■ Your task
Consider the records below. How many of their lines include the word "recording"? State the number and nothing else.

■ Extracted material
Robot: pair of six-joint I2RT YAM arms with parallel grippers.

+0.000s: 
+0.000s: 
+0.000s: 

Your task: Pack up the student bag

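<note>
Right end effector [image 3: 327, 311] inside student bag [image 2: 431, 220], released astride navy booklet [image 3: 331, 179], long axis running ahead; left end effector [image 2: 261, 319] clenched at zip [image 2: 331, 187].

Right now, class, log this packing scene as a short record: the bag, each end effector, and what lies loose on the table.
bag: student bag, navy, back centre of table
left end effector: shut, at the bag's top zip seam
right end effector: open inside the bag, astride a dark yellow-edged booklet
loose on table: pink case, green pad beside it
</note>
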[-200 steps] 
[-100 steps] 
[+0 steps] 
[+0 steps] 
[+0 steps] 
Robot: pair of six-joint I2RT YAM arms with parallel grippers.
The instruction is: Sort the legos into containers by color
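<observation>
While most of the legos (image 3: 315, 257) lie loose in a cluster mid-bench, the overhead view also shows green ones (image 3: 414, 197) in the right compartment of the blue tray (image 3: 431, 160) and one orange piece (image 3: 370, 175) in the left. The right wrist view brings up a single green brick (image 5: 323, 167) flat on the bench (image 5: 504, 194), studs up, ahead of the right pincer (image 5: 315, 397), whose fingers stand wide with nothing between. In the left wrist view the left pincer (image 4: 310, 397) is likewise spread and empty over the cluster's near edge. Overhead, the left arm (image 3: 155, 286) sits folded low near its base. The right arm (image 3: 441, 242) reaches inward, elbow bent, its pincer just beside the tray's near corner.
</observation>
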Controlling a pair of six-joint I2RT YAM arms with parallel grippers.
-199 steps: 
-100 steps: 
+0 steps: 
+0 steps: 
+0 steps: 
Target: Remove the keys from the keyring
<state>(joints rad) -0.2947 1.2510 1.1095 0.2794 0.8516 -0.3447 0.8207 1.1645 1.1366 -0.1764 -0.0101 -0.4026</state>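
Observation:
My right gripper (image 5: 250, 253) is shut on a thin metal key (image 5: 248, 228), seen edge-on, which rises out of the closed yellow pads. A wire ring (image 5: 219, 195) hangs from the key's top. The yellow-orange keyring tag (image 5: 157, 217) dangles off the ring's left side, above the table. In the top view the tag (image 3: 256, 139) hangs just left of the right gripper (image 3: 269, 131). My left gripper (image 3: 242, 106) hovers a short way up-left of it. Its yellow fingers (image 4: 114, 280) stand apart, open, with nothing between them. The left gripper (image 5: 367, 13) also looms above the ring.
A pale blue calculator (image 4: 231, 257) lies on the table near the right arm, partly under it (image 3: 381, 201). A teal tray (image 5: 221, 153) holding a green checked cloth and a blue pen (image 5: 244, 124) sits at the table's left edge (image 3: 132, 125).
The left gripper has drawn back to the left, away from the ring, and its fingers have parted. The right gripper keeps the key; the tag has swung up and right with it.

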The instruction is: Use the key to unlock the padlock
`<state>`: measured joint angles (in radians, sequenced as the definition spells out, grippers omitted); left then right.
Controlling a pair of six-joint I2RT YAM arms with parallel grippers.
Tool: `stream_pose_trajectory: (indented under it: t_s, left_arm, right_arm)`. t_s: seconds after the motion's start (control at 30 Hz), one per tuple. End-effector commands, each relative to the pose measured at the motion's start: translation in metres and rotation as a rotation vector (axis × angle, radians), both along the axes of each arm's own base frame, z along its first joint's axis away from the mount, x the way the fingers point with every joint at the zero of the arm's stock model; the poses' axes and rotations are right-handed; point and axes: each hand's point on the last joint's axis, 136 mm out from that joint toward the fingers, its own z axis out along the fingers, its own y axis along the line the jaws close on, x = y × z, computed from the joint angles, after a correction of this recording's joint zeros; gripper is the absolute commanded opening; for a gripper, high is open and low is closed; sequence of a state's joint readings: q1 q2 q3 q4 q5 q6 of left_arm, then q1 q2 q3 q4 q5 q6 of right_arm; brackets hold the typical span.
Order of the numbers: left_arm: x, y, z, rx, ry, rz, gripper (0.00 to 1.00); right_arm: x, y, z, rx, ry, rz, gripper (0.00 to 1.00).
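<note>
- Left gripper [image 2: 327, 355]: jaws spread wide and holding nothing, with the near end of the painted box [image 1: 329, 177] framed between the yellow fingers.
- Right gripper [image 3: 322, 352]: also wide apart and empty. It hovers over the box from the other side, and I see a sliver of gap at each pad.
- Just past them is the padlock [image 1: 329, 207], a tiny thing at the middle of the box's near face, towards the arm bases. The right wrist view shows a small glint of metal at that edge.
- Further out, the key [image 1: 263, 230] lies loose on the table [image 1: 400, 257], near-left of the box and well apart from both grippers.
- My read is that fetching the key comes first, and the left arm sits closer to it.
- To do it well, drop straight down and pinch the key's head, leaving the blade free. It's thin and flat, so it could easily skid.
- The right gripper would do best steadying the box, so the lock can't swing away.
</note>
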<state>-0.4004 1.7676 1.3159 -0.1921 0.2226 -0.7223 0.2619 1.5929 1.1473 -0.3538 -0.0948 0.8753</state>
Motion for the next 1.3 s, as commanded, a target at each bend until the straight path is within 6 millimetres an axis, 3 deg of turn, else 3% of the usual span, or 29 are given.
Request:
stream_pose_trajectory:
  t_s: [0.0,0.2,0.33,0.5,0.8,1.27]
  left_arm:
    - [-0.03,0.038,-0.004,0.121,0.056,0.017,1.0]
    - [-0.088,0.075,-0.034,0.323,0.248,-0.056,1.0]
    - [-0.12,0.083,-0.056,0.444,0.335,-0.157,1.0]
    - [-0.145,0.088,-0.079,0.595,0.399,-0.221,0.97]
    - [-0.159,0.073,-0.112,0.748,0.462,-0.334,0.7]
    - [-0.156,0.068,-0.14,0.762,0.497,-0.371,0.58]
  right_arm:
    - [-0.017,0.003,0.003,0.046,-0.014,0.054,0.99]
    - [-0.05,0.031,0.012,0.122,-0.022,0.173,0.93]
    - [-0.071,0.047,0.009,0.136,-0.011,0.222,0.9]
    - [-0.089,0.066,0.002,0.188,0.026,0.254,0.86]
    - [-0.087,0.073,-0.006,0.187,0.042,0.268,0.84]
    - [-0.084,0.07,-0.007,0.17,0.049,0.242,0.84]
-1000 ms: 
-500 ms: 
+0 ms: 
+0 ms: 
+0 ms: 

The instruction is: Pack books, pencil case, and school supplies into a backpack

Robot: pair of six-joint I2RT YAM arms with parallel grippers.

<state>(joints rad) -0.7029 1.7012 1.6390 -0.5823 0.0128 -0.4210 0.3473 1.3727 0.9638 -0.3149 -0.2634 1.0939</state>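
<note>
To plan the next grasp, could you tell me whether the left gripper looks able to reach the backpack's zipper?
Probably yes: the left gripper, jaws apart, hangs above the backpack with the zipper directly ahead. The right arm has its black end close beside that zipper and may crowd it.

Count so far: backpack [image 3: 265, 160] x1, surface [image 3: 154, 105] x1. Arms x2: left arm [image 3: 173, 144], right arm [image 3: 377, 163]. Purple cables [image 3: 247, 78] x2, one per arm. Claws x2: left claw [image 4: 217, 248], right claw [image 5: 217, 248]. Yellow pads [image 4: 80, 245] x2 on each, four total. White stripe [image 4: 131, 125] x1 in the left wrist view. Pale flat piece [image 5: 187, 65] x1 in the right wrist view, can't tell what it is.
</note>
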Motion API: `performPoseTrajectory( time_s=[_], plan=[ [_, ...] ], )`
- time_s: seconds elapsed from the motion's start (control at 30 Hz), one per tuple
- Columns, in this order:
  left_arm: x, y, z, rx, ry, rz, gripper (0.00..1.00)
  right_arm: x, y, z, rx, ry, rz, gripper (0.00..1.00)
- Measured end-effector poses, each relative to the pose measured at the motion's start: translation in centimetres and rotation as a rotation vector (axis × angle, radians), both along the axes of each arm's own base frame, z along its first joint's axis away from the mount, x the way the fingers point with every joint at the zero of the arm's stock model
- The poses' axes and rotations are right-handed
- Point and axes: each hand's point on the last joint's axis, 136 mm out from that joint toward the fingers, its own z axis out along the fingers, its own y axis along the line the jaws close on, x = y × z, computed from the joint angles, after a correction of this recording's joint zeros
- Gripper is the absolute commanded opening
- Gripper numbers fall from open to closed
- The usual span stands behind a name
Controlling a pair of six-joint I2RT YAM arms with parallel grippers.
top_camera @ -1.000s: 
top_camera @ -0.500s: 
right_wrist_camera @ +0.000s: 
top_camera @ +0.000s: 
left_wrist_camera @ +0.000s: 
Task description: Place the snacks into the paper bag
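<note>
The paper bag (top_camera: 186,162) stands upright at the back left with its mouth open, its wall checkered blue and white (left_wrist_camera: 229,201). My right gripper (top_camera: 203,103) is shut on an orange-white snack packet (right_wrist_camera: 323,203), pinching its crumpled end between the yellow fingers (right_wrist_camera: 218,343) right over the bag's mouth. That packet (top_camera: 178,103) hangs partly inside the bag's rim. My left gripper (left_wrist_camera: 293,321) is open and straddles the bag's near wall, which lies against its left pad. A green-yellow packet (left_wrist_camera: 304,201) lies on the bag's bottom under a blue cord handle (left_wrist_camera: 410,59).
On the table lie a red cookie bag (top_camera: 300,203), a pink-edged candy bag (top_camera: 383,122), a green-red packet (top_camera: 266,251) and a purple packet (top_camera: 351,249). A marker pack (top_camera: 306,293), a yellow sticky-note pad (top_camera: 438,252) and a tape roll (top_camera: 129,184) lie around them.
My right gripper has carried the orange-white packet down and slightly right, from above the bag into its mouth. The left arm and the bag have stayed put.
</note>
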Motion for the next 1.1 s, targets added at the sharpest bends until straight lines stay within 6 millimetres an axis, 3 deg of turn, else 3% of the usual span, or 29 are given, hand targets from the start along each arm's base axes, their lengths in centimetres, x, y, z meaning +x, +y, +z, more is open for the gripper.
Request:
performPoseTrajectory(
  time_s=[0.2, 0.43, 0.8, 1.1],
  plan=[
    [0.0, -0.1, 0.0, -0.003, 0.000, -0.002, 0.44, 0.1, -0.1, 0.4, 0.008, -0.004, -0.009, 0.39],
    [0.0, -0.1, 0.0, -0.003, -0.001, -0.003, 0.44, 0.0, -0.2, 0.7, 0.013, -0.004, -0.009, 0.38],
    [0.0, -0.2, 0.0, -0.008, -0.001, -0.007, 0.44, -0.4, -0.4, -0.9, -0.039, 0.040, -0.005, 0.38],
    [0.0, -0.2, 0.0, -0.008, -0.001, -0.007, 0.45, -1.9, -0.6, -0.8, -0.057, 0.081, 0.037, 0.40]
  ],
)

■ Result of this task
2